Todos -o la mayoría- de los porteños guardamos algún recuerdo forjado al interior del café Riquet. Cierta vez nos llevaron de niños a comer los típicos pasteles de lúcuma y merengue, junto con una leche caliente. Más grandes, concluimos en una de sus mesas una sobria celebración de cumpleaños o la buena nota de fin de año... O, simplemente, en algún invierno, nos refugiamos ahí de la lluvia o la brisa fría al calor de un café espumoso, salido de las nobles jarras que por más de 60 años han llevado hasta sus mesas los mismos garzones con su parsimonia y la nostalgia incrustadas.
Este rinconcito comenzó a existir por allá por 1931, cuando lo instalaron los inmigrantes alemanes Guillerno Splatz y Alberto Lüdemann para recrear a Europa "en otra ciudad y en otro país, sin las molestias del viaje, donde mujeres en impecables cofias y elegantes mozos, se movían ágilmente entre las mesas de roble", como rememoran las páginas dedicadas por Agustín Squella al mítico salón de té.
Hoy, a 66 años de la primera taza servida y después de guardar los ecos perdidos de Lukas, Carlos León, Neruda, Allende e incluso Pinochet, el café comienza a despedirse. El bello edificio Art Nouveau donde se encuentra fue vendido en 750 millones de pesos (como si eso valiera el patrimonio intangible !) a una inmobiliaria que lo refaccionará para convertirlo en un hotel boutique. Es decir, una de esas hospederías de ambiente familiar que en los últimos años han plastificado los cerros Alegre y Concepción de Valparaíso.
Con el simbólico certificado de defunción en mano, estas últimas semanas he aprovechado como nunca de ir al Riquet. He vuelto a instalarme en sus mesas gastadas, a pedir un espumoso cortado en esas teteras y cremeros enormes que prolongan la experiencia hasta en tres o más tazas.
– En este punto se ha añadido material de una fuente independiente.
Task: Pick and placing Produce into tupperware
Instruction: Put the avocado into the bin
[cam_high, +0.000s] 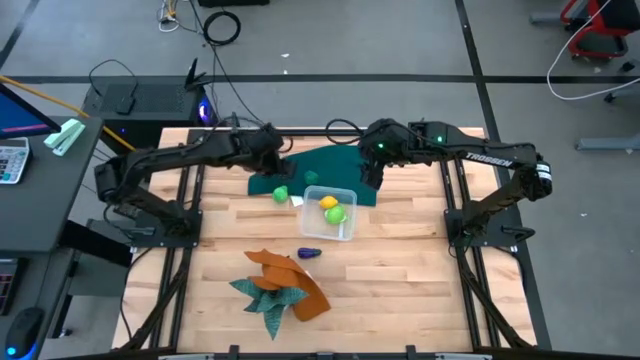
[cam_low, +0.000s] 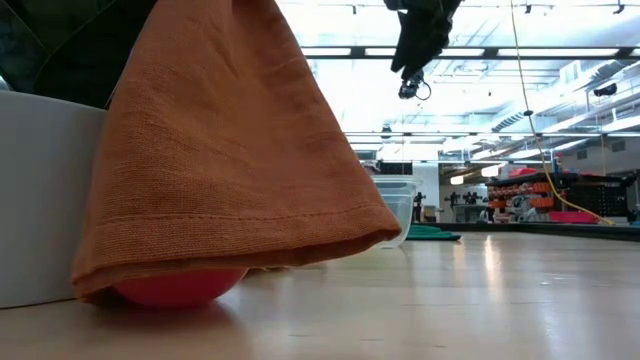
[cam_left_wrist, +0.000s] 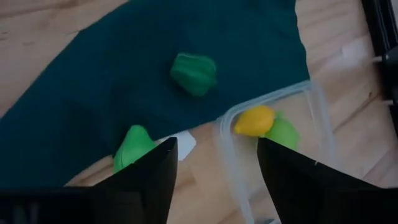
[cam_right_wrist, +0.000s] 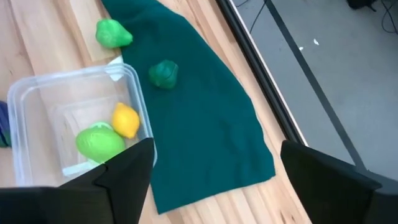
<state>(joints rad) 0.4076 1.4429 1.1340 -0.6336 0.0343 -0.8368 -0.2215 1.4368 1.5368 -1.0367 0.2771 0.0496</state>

He vuelto a contemplar los decomurales descascarados, los viejos garzones que evocan de memoria la misma sugerencia de media mañana, la máquina de escribir que acumula polvo en la vitrina; las cucharitas de té que en sus diminutos golpes crean su propia y ligera música; las lámparas que han alumbrado las conversadas letanías de generaciones, en su registro de luces sin memoria.
Desde el café he encontrado un breve refugio para observar al Valparaíso de siempre que se cae a pedazos con trozos de mi historia personal y cede al lugar de moda, al templo snob de los que buscan una casa en los cerros para rehuir de los peores fantasmas del "nuevo rico", de los empresarios turísticos que masacran al puerto por dentro de las fachadas para convertirlo en otra Viña. El puerto de las autoridades incompetentes que lo resuelven todo por oficios y palabras de buena crianza lanzadas desde un escritorio... mientras en la calle apagan las luces para siempre el Riquet, la vieja peluquería Cubanita, el anticuario Lagazio y otros tantos lugares que poco a poco evocamos más por los libros que por su presencia en nuestros propios mapas simbólicos.